Published online Feb 28, 2021. doi: 10.3748/wjg.v27.i8.692
Peer-review started: September 9, 2020
First decision: December 4, 2020
Revised: December 16, 2020
Accepted: January 21, 2021
Article in press: January 21, 2021
Published online: February 28, 2021
Processing time: 170 Days and 3 Hours
Gallbladder cancer (GBC), with low detectable diagnosis and high metastasis, has a short survival time and a low 5-yr survival rate. Fork head box M1 (FoxM1) is relevant to poor prognosis and malignant behaviors, including proliferation, invasion and metastasis. Vascular endothelial growth factor-A (VEGF-A) plays an important role in angiogenesis. In GBC, it is meaningful to investigate the functional correlation between FoxM1 and VEGF-A.

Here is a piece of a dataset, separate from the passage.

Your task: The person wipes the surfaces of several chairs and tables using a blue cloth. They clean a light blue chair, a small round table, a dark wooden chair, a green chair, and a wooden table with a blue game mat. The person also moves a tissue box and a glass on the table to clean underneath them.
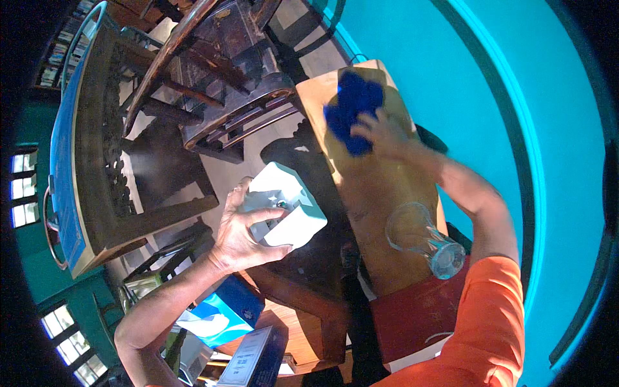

FoxM1 is relevant to poor prognosis and malignant behaviors including proliferation, invasion and metastasis. VEGF-A plays an important role in angiogenesis. However, it is unclear whether FoxM1 could regulate VEGF-A.
This study aimed to investigate whether FoxM1 enhanced the angiogenesis of GBC via regulating VEGF-A.
Using immunohistochemistry, we investigated FoxM1 and VEGF-A expression in GBC tissues, paracarcinoma tissues and cholecystitis tissues. Soft agar, cell invasion, migration and apoptosis assays were used to analyze the malignant phenotype influenced by FoxM1 in GBC. Kaplan-Meier survival analysis was performed to evaluate the impact of FoxM1 and VEGF-A expression in GBC patients. We investigated the relationship between FoxM1 and VEGF-A by regulating the level of FoxM1. Next, we performed MTT assays and Transwell invasion assays by knocking out or overexpressing VEGF-A to evaluate its function in GBC cells. The luciferase assay was used to reveal the relationship between FoxM1 and VEGF-A. BALB/c nude mice were used to establish the xenograft tumor model.
FoxM1 expression was higher in GBC tissues than in paracarcinoma tissues. Furthermore, the high expression of FoxM1 in GBC was significantly correlated with the malignant phenotype and worse overall survival. Meanwhile, high expression of FoxM1 influenced angiogenesis. Attenuated FoxM1 significantly suppressed cell proliferation, transfer and invasion in vitro. Knockdown of FoxM1 in GBC cells reduced the expression of VEGF-A. The luciferase assay showed that FoxM1 was the transcription factor of VEGF-A. Knockdown VEGF-A in FoxM1 overexpressed cells could partly reverse the malignant phenotype of GBC cells. High expression of FoxM1 combined with high expression of VEGF-A was related to poor prognosis. In this study, we found that FoxM1 was involved in regulation of VEGF-A expression.
FoxM1 and VEGF-A overexpression were associated with prognosis of GBC patients. FoxM1 upregulated VEGF-A expression, which played an important role in the progression of GBC.
By comprehending the way FoxM1 induced angiogenesis through regulating VEGF-A in GBC, the present study showed a possible method for treatment strategy of GBC patients with metastasis and in late stage.